Search code examples
vbaexcelparsinghtml-parsinggetelementsbytagname

how to get the meta name keywords -vba


I am trying to get the meta name keywords from a webpage

meta name="keywords" content="Mitch Albom,For One More Day,Little, Brown Book Group,0751537535,Fiction / General,General & Literary Fiction,Modern & contemporary fiction (post c 1945),USA

I need to get the contents from it need help.

Option Explicit

Sub GetData()
    Dim ie As New InternetExplorer
    Dim str As String
    Dim wk As Worksheet
    Dim webpage As New HTMLDocument
    Dim item As HTMLHtmlElement

    Set wk = Sheet1
    str = wk.Range("Link").value
    ie.Visible = True

    ie.Navigate str

    Do
        DoEvents
    Loop Until ie.ReadyState = READYSTATE_COMPLETE

    Dim Doc As HTMLDocument
    Set Doc = ie.Document

    Dim kwd As String
    kwd = Trim(Doc.getElementsByTagName("keywords").innerText)
    MsgBox kwd

End Sub

Solution

  • The best way to do that is by finding meta-element with name keyword and referring to its content property.
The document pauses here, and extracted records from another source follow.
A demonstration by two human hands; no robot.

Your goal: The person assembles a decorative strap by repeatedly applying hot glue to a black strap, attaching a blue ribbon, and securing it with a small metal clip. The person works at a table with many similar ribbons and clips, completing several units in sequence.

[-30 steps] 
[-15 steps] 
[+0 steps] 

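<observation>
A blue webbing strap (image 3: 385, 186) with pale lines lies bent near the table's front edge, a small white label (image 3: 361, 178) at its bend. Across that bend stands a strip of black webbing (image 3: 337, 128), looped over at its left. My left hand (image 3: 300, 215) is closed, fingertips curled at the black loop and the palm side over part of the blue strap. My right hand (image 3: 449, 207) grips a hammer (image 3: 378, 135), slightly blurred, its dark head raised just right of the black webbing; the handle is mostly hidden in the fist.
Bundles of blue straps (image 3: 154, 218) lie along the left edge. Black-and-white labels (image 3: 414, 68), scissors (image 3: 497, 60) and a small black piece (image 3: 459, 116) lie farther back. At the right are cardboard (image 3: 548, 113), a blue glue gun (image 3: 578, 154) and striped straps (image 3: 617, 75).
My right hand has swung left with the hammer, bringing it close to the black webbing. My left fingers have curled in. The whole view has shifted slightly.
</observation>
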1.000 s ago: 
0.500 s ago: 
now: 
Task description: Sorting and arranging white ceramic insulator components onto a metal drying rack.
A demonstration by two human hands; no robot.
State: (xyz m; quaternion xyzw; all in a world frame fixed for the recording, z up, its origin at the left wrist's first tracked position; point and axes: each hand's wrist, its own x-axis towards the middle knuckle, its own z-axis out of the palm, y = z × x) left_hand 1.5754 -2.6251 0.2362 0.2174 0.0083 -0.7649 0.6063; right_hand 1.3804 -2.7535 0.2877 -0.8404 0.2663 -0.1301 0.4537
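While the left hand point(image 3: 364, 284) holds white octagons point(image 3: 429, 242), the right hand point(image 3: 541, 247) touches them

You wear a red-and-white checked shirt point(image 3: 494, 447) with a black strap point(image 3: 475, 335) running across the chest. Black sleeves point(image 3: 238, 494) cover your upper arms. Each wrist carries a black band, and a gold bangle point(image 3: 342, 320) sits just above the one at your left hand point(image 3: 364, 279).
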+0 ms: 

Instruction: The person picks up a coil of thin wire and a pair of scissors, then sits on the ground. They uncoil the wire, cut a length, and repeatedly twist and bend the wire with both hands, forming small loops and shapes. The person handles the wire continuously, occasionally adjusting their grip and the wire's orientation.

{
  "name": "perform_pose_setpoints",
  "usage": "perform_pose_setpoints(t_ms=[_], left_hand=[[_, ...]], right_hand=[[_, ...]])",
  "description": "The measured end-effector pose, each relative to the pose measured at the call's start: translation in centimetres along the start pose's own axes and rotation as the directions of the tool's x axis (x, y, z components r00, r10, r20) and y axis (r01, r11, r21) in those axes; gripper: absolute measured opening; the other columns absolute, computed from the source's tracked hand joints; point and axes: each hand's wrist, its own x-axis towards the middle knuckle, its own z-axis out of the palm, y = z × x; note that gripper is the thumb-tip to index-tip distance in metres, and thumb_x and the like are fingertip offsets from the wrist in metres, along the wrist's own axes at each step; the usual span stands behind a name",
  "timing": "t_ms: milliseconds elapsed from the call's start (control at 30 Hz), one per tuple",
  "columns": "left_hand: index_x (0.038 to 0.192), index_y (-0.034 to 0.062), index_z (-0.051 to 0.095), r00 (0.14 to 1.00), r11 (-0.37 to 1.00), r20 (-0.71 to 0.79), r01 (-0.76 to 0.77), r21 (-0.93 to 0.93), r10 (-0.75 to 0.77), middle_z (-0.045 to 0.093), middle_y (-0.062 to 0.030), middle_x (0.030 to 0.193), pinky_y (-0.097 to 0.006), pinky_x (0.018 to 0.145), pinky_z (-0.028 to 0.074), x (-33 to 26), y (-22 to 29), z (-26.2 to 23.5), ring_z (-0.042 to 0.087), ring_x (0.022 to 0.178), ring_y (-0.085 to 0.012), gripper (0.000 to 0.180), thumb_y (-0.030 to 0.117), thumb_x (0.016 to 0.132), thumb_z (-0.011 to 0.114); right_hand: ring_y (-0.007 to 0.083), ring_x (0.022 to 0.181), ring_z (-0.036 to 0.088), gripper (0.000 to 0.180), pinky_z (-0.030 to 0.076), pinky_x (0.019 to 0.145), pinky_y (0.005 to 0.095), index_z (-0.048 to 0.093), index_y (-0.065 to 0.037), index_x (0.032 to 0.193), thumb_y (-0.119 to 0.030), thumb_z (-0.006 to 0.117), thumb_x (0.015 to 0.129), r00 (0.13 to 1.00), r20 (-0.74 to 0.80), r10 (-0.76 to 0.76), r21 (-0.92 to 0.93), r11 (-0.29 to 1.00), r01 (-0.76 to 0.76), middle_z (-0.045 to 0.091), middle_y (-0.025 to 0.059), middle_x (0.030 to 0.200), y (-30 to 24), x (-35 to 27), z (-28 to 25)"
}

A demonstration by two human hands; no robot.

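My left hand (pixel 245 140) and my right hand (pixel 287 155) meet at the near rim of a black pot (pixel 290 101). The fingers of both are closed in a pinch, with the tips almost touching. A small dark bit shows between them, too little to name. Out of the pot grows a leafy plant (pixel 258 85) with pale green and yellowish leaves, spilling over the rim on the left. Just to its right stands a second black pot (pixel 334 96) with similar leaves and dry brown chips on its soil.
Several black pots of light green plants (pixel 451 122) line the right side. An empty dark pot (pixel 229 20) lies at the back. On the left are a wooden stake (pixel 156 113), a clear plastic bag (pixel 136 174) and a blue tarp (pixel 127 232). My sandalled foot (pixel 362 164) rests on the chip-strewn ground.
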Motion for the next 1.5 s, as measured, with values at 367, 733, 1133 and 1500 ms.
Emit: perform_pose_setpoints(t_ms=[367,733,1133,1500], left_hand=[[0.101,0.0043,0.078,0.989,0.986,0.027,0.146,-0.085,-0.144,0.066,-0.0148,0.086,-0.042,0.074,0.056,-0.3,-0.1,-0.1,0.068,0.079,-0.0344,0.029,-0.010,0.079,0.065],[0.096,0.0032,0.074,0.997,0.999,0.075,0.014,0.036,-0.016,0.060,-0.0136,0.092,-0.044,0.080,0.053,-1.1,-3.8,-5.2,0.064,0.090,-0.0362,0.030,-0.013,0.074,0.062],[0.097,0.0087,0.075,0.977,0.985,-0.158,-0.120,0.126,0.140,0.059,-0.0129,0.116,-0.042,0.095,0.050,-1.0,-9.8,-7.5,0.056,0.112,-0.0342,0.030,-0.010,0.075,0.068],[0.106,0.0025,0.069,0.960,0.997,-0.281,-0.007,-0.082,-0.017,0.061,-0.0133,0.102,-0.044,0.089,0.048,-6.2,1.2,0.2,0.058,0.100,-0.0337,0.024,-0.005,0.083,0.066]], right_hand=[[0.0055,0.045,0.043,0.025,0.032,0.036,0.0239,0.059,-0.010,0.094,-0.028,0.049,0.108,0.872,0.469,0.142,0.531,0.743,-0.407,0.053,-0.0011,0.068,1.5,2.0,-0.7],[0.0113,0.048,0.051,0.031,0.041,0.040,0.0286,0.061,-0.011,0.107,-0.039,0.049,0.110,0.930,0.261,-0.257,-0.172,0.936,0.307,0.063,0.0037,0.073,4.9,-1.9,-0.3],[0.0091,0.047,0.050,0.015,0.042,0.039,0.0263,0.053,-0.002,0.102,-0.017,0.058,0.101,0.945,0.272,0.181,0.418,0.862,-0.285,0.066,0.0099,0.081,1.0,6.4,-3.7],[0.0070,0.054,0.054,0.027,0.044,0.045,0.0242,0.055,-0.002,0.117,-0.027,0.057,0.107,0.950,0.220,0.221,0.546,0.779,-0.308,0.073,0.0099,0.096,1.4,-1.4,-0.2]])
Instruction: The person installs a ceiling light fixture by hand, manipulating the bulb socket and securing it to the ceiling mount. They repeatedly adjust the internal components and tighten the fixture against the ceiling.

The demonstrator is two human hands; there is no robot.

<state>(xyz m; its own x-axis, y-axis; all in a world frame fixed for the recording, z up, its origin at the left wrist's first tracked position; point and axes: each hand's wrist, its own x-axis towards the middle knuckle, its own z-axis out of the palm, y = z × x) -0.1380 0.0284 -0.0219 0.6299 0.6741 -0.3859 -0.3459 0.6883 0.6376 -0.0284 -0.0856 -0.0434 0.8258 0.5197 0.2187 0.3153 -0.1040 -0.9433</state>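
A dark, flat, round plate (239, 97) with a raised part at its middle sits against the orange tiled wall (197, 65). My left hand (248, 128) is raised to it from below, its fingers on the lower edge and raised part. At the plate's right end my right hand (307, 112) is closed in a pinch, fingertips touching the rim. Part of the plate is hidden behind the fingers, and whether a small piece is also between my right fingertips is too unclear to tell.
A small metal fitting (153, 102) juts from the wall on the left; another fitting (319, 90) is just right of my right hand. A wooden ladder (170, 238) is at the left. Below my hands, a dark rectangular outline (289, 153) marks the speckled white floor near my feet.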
You can do it like that:

    Option Explicit
    
    Sub GetData()
        Dim ie As New InternetExplorer
        Dim str As String
        Dim wk As Worksheet
        Dim webpage As New HTMLDocument
        Dim item As HTMLHtmlElement
    
        Set wk = Sheet1
        str = wk.Range("Link").value
        ie.Visible = True
    
        ie.Navigate str
    
        Do
            DoEvents
        Loop Until ie.ReadyState = READYSTATE_COMPLETE
    
    
        'Find the proper meta element --------------
        Const META_TAG As String = "META"
        Const META_NAME As String = "keywords"
        Dim Doc As HTMLDocument
        Dim metaElements As Object
        Dim element As Object
        Dim kwd As String
    
    
        Set Doc = ie.Document
        Set metaElements = Doc.all.tags(META_TAG)
    
        For Each element In metaElements
            If element.Name = META_NAME Then
                kwd = element.Content
            End If
        Next
    
        MsgBox kwd
    
    End Sub